Snead began his discussion at the 27th annual Clarke Family Lecture with an outline of events corresponding to the current conflicts in religious liberty. These included the 2009 rhetorical shift of the terms "freedom of worship" to "religious liberty" in the 2011 non-renewal of a grant to the United States Conference of Catholic Bishops (U.S.C.C.B.) for a sex trafficking victim's program and the 2011 threat of withholding Medicaid funds to states.

"[These events] have raised grave concerns in the minds of people who value religious freedom, and value rights to conscience," Snead said.

Another section of Snead's speech addressed concerns raised by those from a pro-life perspective regarding religious liberty in the "contraceptive" mandate, a subset of the Affordable Care Act passed in 2010.

 "[The religious liberty concern] was that mandates would force some employers, such as Catholic institutions, to facilitate behavior that they hold to be gravely immoral, thus severely diminishing the efficacy of their public witness to the truths of their faith," he said.

Snead said there are "costs" to religious liberty and conscience under the mandate.

He said the mandate acted in violation of some people's most deeply held beliefs.

Snead referenced the letter University President Fr. John Jenkins wrote to HHS in September, which said accepting this regulation would be "an impossible position."

"The [regulation] would compel Notre Dame to either pay for contraception and sterilization in violation of the Church's moral teaching, or to discontinue our employee and student health care plans in violation of the Church's social teaching," Jenkins wrote.

Snead said President Obama's speech on Feb. 10 attempted to address religious liberty concerns and promised to find accommodations where employers "will not have to pay" for objectionable services. But Snead said the final rule remained unchanged.

Additionally, Snead said the mandate was in violation of broader issues of religious liberty and conscience.

"Are there reasons for those who don't have ‘a dog in the fight' to be concerned about this issue?" he said.

Snead said he had serious concern regarding abortive drugs, an unprecedented violation of religious liberty, a flawed form of governance, irresponsible social engineering, coercion and erosion of civil society.

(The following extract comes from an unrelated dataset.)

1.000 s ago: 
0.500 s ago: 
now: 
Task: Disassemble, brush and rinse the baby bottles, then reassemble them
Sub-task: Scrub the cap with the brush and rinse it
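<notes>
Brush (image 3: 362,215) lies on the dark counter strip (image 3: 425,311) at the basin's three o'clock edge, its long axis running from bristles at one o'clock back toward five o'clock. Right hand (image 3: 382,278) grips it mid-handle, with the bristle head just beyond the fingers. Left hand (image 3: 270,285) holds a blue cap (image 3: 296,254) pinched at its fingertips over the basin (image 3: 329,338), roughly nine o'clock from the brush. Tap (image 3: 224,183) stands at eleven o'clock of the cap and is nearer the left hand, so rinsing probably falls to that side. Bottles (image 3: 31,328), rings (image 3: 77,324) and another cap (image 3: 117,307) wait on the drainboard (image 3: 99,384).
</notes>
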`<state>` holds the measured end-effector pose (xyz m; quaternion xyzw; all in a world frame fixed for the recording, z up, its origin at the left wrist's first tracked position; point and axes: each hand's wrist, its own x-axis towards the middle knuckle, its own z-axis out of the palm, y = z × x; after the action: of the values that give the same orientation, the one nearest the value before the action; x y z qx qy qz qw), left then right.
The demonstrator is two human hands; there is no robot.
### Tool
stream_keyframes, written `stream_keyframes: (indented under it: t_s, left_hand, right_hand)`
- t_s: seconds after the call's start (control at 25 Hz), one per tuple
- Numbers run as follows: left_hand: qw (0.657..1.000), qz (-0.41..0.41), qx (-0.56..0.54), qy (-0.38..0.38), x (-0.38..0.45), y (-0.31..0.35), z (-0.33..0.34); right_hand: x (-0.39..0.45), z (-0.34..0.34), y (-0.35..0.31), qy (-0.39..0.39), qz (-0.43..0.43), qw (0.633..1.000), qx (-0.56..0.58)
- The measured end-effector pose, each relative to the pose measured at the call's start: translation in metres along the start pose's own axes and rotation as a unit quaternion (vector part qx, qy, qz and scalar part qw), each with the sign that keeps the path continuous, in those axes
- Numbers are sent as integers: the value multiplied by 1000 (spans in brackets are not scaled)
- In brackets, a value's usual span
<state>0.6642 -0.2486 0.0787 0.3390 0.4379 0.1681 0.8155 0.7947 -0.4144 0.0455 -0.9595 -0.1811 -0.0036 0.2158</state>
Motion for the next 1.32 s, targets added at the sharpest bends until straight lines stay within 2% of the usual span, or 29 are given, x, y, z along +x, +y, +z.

More specifically, Snead said the HHS mandate was a radical imposition of religious liberty and conscience.

"[The mandate] conscripts institutions and individuals into facilitating the provision of goods and services anathema to their deeply held religious beliefs," he said.

Carter concluded his lecture by providing the audience with a plan for the future. 

He said a case needs to be made for the richness of religious liberty and conscience. Additionally, society needs to pursue rights under federal law and U.S. Constitution, he said.

"We need to make our voices heard," he said.